Awesome hubexplorer! This was very thorough and honest. All relationships take work and marriage is a huge commitment. I agree that balance and communication are huge components. I think for some of us single folks, these can be important to remember once entering relationships.

I also think you are completely right about mental and spiritual connections creating happiness. The physical realm seems to be the least important (though they mean something).

Falling in love too quickly based on physical attraction can certainly be a road block on the path to something lasting.

Thanks for taking the time to write this hub because it certainly gave me some things to think about.


CloudExplorer profile image

CloudExplorer 4 years ago from New York City Author

Hi there @KrystalD, I was compelled to answer this question as promptly as I could, mainly because you asked me that question directly, and also because you were the actual first person to ever do so.

My marriage is totally awesome, only because I accept the good and the bad experiences we have, and I never ever feel the need to quit my marriage nor does my wife try to leave me. Now on the flip side we have a lot of fun sharing everything, even reading books together.
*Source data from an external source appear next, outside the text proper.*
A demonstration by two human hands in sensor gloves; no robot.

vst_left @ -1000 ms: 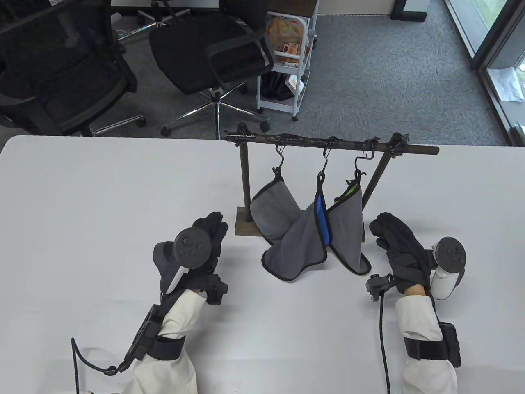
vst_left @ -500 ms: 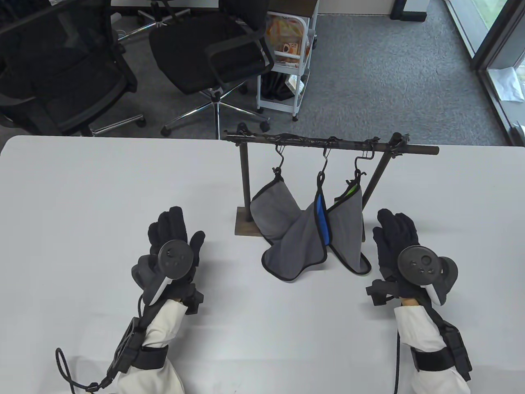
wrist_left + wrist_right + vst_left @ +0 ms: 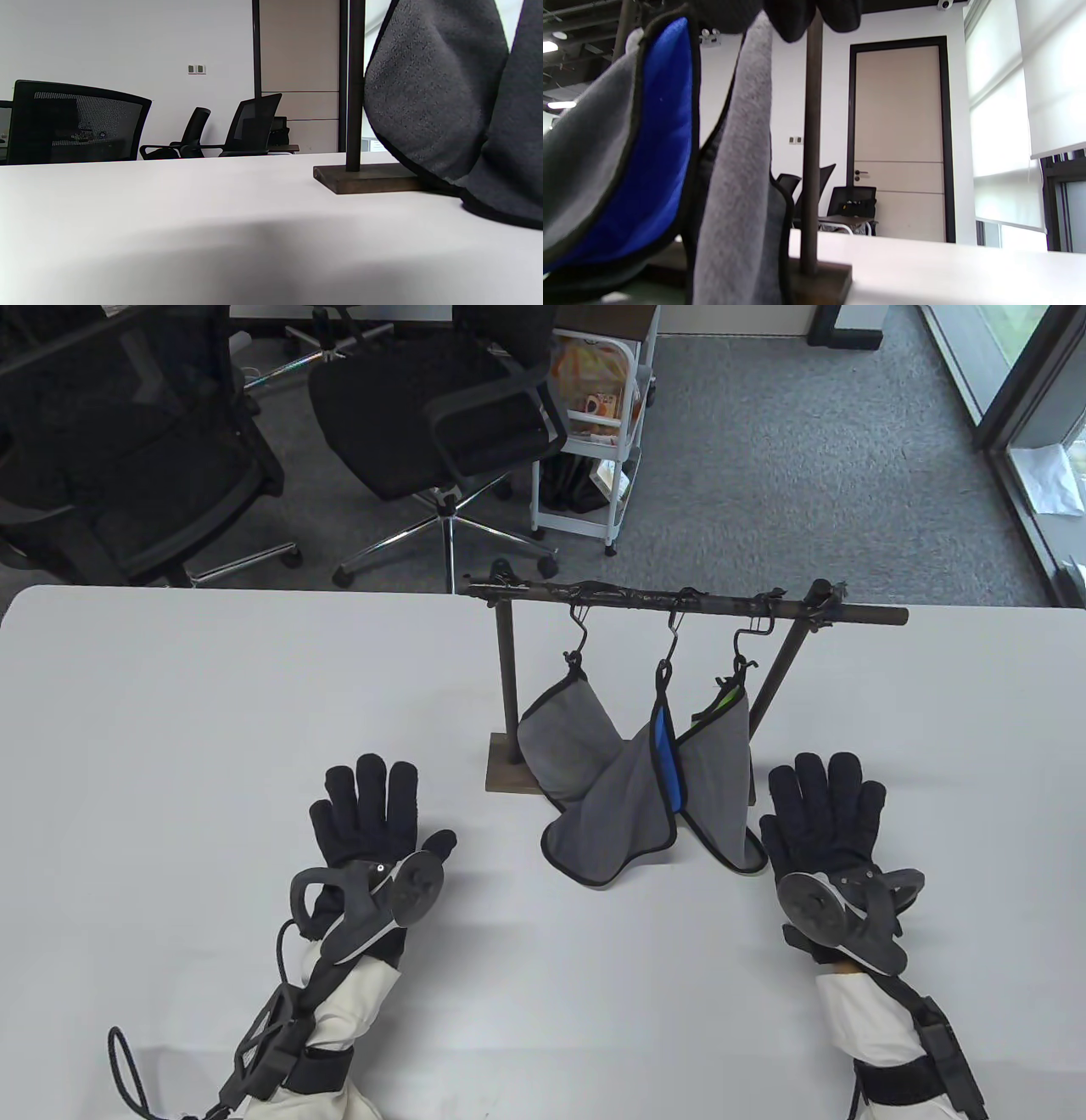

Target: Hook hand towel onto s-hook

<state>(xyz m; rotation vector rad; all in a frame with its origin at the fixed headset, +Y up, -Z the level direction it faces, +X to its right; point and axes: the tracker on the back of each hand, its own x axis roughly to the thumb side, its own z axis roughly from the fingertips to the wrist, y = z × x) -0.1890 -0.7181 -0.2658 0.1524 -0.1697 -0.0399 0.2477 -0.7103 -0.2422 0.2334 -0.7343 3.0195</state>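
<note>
A dark rail (image 3: pixel 679 602) on two posts carries three S-hooks. From each hook hangs a grey hand towel by its loop: a left towel (image 3: pixel 564 734), a middle towel with a blue side (image 3: pixel 666 755) and a right towel with a green side (image 3: pixel 721 768). Their lower ends lie on the white table (image 3: pixel 170 729). My left hand (image 3: pixel 365 814) lies flat and open on the table, left of the rack base (image 3: pixel 509 776). My right hand (image 3: pixel 827 814) lies flat and open, right of the towels. Neither hand holds anything. The towels also show in the left wrist view (image 3: pixel 437 97) and in the right wrist view (image 3: pixel 657 144).
Black office chairs (image 3: pixel 441 407) and a white rolling cart (image 3: pixel 594 415) stand on the carpet beyond the table's far edge. The right post (image 3: pixel 811 140) of the rack stands just ahead of my right hand.
Both hands have turned palm-down and spread flat on the table; the left hand also drew back to the left, away from the rack base. The towels have not moved.
</note>
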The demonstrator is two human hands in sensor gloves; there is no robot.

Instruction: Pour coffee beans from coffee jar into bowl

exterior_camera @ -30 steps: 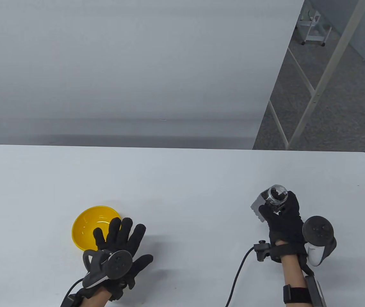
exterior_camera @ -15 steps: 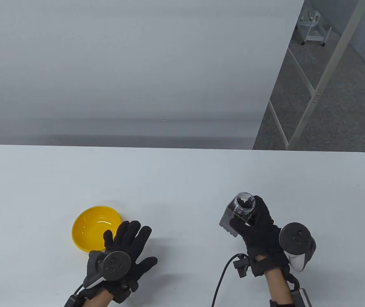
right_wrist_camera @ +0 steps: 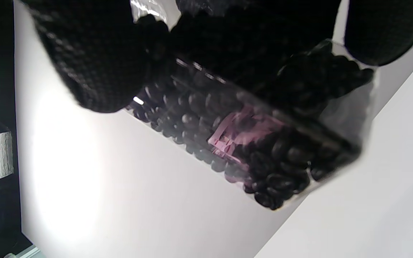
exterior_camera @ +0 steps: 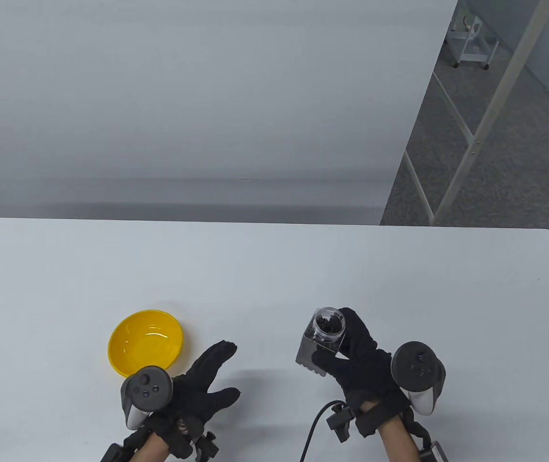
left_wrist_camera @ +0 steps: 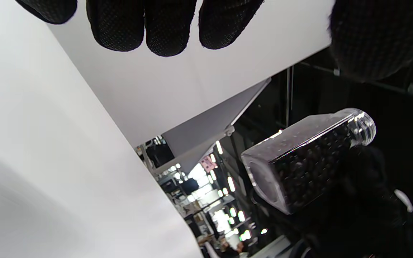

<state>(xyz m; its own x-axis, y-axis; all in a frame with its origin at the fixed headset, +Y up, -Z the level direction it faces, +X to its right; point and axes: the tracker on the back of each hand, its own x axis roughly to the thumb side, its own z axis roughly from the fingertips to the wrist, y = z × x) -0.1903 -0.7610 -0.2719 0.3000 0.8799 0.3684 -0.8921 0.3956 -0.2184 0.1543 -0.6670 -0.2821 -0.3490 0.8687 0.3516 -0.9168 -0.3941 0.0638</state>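
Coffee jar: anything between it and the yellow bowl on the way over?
Only the left hand. It rests open on the table, between the coffee jar gripped by the right hand and the yellow bowl, just beside the bowl's near-right rim. Nothing else is visible on that path.

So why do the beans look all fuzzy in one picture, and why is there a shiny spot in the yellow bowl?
Right wrist view: the coffee jar sits very close to the camera, so the beans and the right hand blur. Table view: everything is sharp, and the bowl shows a pale glint of light inside. Left wrist view: the lights behind the jar are blown out bright.
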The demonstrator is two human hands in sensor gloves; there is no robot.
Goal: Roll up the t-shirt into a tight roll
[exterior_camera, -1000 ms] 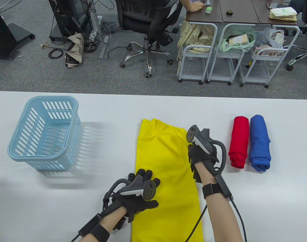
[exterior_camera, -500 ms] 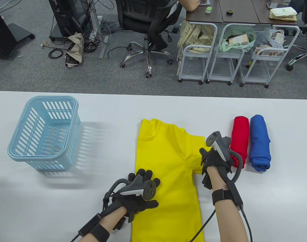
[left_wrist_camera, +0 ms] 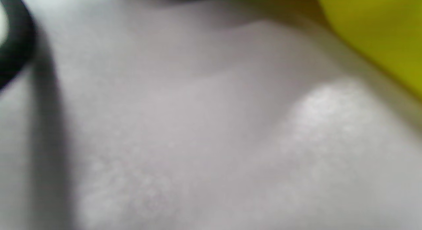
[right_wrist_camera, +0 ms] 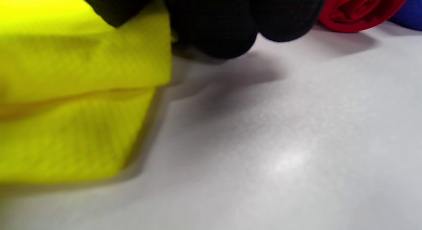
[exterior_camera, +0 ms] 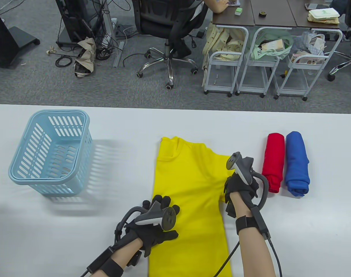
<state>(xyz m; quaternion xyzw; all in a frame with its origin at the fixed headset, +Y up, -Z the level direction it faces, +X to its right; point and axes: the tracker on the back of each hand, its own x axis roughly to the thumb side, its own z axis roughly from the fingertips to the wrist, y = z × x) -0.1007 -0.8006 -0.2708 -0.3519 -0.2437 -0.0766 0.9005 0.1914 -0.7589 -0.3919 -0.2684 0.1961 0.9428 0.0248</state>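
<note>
1. White table (exterior_camera: 308, 230), matte, glare patches; grey carpet floor beyond its far edge.
2. Far room: black office chair (exterior_camera: 169, 26), cable tangle at far left, three white wire carts (exterior_camera: 256, 63) with bags under a dark desk.
3. Yellow t-shirt (exterior_camera: 189, 202) lies flat mid-table, folded lengthwise, running from mid-table to the near edge; right sleeve sticks out to the right.
4. Left hand (exterior_camera: 152, 228) rests on the shirt's left edge, near side, fingers spread straight and flat, pressing the cloth, not gripping. Left wrist view is blurred: only table and a yellow corner.
5. Right hand (exterior_camera: 240, 189) at the sleeve's right edge; right wrist view shows dark fingers (right_wrist_camera: 211, 29) curled over the yellow sleeve hem, apparently grasping it.
6. Red roll (exterior_camera: 273, 161) and blue roll (exterior_camera: 297, 163) lie side by side, touching, just right of the right hand.
7. Light blue basket (exterior_camera: 25, 173), tilted, far left, well apart from the shirt.
8. Open table between basket and shirt, and at near right.
</note>
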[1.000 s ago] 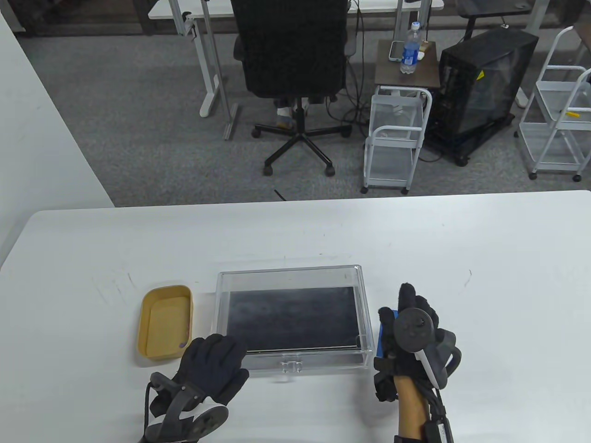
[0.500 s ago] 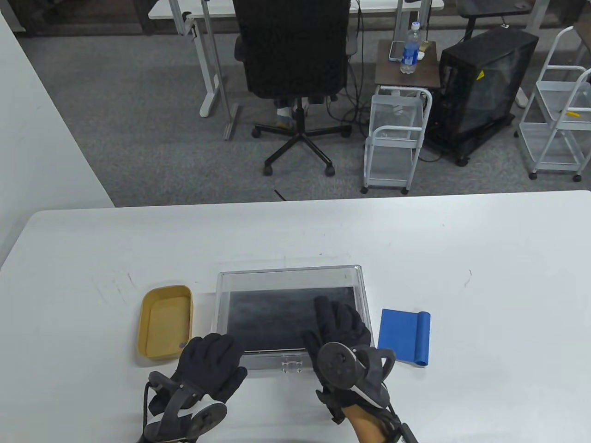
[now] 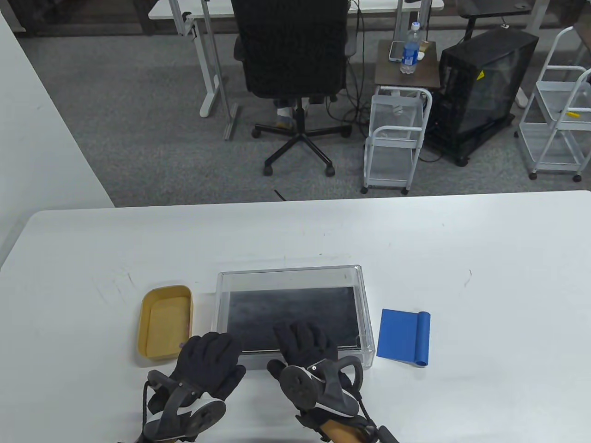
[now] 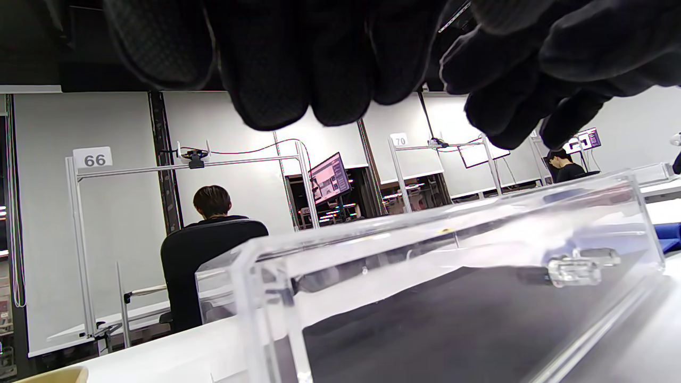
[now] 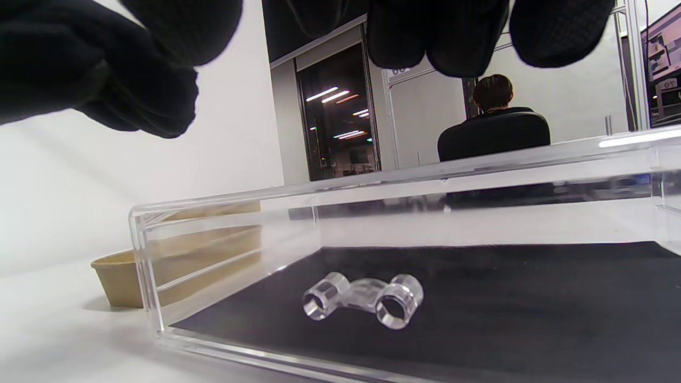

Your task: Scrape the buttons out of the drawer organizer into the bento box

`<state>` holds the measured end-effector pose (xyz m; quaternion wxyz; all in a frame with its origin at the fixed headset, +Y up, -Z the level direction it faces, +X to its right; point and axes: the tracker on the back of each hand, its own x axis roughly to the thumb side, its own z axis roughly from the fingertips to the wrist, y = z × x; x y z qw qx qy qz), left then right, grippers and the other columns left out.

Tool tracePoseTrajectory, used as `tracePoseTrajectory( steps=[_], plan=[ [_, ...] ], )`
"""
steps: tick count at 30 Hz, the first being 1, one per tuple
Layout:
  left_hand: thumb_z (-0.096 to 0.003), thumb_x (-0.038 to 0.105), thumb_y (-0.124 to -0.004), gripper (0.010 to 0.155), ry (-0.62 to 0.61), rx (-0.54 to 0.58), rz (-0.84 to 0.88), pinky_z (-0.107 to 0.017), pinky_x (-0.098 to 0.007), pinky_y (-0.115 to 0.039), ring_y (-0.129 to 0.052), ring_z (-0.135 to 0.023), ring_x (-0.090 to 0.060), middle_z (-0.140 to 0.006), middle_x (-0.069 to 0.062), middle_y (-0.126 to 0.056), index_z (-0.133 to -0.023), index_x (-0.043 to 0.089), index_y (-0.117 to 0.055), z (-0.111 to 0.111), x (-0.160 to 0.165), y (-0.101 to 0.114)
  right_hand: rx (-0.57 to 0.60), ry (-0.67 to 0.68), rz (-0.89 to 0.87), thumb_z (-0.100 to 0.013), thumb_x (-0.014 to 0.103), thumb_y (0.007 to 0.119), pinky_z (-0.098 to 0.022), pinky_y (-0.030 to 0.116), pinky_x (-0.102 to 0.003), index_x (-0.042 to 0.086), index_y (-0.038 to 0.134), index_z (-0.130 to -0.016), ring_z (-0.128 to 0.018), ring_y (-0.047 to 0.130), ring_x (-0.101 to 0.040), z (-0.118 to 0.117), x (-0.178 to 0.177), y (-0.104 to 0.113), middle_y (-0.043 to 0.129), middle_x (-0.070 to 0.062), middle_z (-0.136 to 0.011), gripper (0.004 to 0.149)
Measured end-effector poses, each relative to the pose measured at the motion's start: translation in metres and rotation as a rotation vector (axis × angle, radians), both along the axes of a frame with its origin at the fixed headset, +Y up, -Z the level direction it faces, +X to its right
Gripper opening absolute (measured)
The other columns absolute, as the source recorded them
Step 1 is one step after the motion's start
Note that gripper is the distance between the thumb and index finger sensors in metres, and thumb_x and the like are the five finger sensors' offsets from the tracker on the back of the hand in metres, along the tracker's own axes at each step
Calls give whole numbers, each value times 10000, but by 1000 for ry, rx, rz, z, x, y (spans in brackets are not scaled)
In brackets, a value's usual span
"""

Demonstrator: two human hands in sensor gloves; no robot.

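Observation:
The clear drawer organizer (image 3: 363, 295) with a black liner sits mid-table; no buttons show on the liner. The tan bento box (image 3: 161, 318) stands just left of it. A blue scraper (image 3: 403, 337) lies flat to the organizer's right, untouched. My left hand (image 3: 210, 353) hovers over the organizer's front-left corner, fingers curved and empty (image 4: 298, 80). My right hand (image 3: 302, 344) hovers over the front wall above the clear handle (image 5: 364, 298), fingers spread and empty (image 5: 319, 64). The handle also shows in the left wrist view (image 4: 572, 268).
The white table (image 3: 485, 258) stretches far right and back. The bento box shows through the organizer's wall in the right wrist view (image 5: 122, 276). An office chair (image 3: 295, 69) and carts stand on the floor beyond the table.
My right hand left the blue scraper lying on the table and moved left to the organizer's front, over the handle. My left hand stayed at the front-left corner.

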<state>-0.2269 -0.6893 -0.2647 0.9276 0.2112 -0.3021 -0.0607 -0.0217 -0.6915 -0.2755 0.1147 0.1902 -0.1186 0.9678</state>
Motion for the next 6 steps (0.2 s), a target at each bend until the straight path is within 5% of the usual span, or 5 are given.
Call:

Even when me and my wife have arguments or disagreements, I actually enjoy those moments as well. She challenges me and keep me afloat, and I think that's what a person should have as a counterpart, and life partner.

Thanks for asking such a great question, and I owe you on this one, wow this was truly a unique experience, because I just started using that cool new video generator option hubpages recently implemented. I'll see you soon in one of your hubs as well, can't wait to catch up to the reading of yours too.


CloudExplorer profile image

CloudExplorer 4 years ago from New York City Author

Yes indeed @Rackjackson, love life, marriage, and family is number one in my book. Thanks for sharing with me here on my hub, and I'll give a few of your hubs a try, nice to meet you digitally.


shalini sharan profile image

shalini sharan 4 years ago from Delhi

some very useful tips brought out by you cloudexplorer, marriage is indeed a sacred bond which is to be made after thorough decision, because it is with that person we intend to spend our life with

sharing it


CloudExplorer profile image

CloudExplorer 4 years ago from New York City Author

Thank you @Shalini Sharan for the cool comment and for sharing my hub as well, I do believe in marriage being the foundational structure of our human family life, and so it is imperative to try to help others with such pondering questions, thoughts, and anything I can muster up from my own experiences in life.

I hope it helps many others to think reasonably about their partners today, because we need more love in the world, and less friction between people.